Les occupants de la chambre 7 discutèrent encore quelques instants, sur un ton moins belliqueux puis, après avoir terminé leurs petites affaires, Lescarre et son acolyte prirent congé de Legris.
Glissant la tête par l’entrebâillement de la porte, John Wayne les vit disparaître dans l’escalier : aucune chance d’erreur ; aussi invraisemblable que cela puisse paraître, c’était bien la silhouette pesante et bouffie de Lescarre, un homme qui était mort trois jours auparavant, une balle logée dans le cerveau.

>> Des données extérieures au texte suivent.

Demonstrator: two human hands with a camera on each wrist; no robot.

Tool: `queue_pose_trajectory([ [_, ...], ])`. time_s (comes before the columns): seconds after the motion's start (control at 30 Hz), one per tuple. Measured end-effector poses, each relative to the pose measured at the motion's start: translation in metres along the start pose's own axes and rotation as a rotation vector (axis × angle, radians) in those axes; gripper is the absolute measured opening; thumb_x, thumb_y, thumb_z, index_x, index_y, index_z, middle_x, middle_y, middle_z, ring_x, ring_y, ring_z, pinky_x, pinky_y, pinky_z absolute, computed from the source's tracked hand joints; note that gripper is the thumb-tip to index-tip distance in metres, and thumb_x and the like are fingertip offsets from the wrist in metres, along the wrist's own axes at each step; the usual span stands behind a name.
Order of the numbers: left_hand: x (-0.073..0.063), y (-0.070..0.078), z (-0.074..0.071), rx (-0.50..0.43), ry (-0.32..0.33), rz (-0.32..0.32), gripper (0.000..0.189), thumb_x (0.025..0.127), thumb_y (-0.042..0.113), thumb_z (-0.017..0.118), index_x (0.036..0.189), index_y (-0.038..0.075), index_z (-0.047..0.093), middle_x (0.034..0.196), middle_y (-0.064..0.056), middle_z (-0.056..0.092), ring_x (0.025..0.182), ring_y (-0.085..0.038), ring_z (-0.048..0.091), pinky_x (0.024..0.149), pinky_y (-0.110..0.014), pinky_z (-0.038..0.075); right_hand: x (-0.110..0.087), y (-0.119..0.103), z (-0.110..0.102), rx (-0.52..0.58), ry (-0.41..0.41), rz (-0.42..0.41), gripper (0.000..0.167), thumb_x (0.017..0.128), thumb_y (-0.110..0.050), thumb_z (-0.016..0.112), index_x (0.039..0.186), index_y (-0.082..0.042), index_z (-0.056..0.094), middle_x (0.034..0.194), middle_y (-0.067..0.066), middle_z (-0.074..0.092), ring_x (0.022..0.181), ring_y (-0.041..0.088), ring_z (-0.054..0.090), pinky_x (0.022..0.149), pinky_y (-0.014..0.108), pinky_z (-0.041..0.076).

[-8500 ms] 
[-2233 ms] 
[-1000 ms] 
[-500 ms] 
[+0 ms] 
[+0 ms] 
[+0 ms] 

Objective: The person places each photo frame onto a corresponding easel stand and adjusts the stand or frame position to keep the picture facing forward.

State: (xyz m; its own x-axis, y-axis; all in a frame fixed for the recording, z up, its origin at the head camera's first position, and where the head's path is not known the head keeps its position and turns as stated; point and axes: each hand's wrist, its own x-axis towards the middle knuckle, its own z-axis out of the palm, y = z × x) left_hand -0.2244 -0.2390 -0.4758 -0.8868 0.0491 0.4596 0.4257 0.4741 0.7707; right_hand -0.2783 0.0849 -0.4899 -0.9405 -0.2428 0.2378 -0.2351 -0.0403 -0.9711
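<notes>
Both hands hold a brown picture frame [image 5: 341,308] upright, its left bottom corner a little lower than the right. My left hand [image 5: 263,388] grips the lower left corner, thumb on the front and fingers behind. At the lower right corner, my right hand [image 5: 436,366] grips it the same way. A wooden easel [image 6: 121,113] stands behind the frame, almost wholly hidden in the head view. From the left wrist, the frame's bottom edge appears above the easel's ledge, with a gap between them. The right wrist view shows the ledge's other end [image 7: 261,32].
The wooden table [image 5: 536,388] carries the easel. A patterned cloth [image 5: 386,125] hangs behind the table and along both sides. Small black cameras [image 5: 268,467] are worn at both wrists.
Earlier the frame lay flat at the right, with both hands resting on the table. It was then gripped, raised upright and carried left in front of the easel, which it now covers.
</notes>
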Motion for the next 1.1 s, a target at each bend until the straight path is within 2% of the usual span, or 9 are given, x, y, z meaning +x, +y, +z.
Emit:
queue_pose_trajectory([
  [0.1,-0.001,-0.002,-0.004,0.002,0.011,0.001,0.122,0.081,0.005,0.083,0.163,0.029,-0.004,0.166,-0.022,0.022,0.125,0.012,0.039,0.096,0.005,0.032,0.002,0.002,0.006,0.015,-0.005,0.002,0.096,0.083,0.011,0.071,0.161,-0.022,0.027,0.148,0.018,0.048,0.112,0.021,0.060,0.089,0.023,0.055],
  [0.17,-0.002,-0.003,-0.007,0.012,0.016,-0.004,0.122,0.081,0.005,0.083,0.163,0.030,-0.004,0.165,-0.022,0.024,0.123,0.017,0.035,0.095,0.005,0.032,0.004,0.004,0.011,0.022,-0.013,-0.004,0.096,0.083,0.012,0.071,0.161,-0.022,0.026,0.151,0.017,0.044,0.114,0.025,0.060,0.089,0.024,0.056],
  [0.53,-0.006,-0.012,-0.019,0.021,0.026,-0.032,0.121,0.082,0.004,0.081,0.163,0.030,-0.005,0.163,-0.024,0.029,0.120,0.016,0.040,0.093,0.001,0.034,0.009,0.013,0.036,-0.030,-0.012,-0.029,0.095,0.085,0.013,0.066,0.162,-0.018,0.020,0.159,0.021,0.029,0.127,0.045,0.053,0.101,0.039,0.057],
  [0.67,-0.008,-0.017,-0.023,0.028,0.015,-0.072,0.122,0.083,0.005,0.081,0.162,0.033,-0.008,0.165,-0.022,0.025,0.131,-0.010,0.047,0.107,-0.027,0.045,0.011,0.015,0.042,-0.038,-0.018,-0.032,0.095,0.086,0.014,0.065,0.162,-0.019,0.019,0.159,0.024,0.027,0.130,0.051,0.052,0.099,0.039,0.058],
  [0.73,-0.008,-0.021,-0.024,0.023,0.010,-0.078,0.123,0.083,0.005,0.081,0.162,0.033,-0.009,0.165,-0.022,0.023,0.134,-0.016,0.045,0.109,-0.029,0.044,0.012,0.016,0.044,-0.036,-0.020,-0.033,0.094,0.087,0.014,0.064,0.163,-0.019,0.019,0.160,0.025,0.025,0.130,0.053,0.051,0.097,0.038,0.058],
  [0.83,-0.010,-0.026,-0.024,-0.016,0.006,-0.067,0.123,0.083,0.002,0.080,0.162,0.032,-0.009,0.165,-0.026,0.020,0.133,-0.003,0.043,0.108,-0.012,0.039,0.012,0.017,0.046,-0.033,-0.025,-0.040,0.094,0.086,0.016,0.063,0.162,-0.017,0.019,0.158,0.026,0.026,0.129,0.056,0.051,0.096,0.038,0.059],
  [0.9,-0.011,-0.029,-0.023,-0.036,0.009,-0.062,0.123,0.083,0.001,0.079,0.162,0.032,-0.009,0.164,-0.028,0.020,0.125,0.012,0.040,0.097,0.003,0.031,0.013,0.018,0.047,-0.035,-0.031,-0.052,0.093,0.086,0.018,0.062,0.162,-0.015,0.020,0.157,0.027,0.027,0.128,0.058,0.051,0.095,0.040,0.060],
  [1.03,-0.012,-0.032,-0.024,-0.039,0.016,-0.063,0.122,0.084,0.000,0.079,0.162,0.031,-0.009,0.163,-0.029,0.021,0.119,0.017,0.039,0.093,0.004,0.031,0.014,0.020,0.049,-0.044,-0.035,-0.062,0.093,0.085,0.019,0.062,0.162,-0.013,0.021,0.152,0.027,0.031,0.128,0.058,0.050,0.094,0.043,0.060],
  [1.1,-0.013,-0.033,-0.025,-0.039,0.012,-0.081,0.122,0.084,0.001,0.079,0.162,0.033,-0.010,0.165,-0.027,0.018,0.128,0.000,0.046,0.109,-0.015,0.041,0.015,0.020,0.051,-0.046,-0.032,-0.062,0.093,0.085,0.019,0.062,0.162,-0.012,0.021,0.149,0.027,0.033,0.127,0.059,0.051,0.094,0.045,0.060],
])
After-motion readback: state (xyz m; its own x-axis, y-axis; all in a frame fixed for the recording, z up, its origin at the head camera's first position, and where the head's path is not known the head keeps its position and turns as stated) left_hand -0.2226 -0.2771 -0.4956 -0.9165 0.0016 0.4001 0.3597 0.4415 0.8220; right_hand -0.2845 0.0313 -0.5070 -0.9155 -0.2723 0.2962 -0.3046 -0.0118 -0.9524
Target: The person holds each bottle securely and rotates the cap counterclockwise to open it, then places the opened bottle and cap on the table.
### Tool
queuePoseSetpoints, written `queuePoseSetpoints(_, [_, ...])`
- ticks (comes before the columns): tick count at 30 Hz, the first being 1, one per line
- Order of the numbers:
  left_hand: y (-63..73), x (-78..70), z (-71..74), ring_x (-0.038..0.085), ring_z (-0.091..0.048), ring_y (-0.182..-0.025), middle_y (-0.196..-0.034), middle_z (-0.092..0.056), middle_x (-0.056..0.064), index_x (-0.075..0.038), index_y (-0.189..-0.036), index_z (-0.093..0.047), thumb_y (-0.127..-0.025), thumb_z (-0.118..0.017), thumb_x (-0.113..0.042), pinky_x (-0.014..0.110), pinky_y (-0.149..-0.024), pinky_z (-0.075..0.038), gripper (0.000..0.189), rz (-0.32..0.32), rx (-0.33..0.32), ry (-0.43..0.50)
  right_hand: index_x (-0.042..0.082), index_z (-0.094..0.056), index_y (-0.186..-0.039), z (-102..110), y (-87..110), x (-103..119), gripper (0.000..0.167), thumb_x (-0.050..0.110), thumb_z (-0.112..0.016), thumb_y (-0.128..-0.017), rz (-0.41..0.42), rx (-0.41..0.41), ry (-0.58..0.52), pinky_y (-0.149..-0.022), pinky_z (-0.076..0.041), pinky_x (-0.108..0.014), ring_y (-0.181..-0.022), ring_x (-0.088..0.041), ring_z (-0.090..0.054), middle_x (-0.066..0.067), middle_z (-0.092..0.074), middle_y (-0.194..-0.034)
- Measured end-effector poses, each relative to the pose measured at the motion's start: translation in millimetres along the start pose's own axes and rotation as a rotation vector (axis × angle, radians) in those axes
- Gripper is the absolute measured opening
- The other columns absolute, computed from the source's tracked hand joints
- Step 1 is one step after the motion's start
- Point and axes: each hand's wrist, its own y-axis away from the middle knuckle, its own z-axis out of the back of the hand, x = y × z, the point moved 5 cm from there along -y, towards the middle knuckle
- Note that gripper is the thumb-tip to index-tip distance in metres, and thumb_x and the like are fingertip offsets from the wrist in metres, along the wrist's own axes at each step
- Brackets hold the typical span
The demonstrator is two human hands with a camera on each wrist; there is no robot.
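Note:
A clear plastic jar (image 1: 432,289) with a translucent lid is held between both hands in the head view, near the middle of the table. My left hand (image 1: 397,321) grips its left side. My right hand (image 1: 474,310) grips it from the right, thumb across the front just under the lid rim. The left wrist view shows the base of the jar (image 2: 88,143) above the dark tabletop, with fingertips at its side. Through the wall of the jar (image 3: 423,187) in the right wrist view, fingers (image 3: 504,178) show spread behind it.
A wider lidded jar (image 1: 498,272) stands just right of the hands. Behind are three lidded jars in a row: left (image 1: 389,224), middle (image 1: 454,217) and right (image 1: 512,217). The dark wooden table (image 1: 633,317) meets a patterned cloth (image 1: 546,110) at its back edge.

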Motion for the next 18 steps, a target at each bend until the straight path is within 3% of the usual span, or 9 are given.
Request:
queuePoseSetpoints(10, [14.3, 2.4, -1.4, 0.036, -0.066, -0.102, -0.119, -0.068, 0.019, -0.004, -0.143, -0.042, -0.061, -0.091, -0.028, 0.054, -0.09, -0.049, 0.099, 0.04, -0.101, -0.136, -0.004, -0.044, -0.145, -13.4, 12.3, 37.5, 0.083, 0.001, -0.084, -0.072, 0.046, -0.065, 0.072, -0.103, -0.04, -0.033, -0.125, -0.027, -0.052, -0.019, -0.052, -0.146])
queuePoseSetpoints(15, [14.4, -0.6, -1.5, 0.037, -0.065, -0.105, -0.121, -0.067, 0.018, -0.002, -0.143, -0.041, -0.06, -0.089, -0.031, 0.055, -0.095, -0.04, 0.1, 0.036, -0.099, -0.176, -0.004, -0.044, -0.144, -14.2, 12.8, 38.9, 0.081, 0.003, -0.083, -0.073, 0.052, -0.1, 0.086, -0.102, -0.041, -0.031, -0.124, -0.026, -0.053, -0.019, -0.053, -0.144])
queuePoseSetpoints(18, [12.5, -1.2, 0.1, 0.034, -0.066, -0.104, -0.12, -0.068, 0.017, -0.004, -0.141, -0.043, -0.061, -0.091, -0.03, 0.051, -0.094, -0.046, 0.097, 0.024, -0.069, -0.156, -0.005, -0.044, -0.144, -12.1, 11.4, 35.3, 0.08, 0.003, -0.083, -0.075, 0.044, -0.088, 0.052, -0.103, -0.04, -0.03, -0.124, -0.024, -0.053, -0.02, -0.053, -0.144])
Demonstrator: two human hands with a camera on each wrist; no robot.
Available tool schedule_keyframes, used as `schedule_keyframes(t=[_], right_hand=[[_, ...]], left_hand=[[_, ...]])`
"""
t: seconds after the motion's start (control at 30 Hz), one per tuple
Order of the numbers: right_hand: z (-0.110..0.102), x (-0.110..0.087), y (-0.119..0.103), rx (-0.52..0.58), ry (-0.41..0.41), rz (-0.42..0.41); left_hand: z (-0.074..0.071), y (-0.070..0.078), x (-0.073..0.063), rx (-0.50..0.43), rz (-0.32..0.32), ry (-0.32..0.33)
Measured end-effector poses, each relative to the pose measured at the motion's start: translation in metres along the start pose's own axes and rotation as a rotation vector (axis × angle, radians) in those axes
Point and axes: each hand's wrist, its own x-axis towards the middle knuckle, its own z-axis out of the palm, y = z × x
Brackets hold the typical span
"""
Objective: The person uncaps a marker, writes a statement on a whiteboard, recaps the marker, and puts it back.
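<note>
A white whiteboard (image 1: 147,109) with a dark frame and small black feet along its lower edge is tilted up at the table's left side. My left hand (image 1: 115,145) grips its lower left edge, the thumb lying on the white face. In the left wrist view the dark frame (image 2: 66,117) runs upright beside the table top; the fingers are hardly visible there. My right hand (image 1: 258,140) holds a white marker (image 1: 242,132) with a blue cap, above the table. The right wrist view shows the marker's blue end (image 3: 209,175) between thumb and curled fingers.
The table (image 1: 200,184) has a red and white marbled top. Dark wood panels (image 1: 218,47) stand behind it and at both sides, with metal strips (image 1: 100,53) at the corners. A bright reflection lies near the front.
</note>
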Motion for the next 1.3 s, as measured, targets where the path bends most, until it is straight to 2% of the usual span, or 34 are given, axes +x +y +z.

Quant à la voix jeune, elle appartenait très certainement à Jérôme Martin, le spécialiste ès prostitution ; ses cheveux étaient toujours aussi longs et bouclés.
Pendant un instant, John Wayne songea à suivre les deux truands, mais son travail concernait Legris et Legris uniquement. Il assura le revolver dans la main et sortit de la chambre. Au même moment, la porte de celle de Legris s’ouvrit et l’exécuteur fit un bond en arrière pour se dissimuler. Si le maître chanteur sortait, les affaires se compliquaient.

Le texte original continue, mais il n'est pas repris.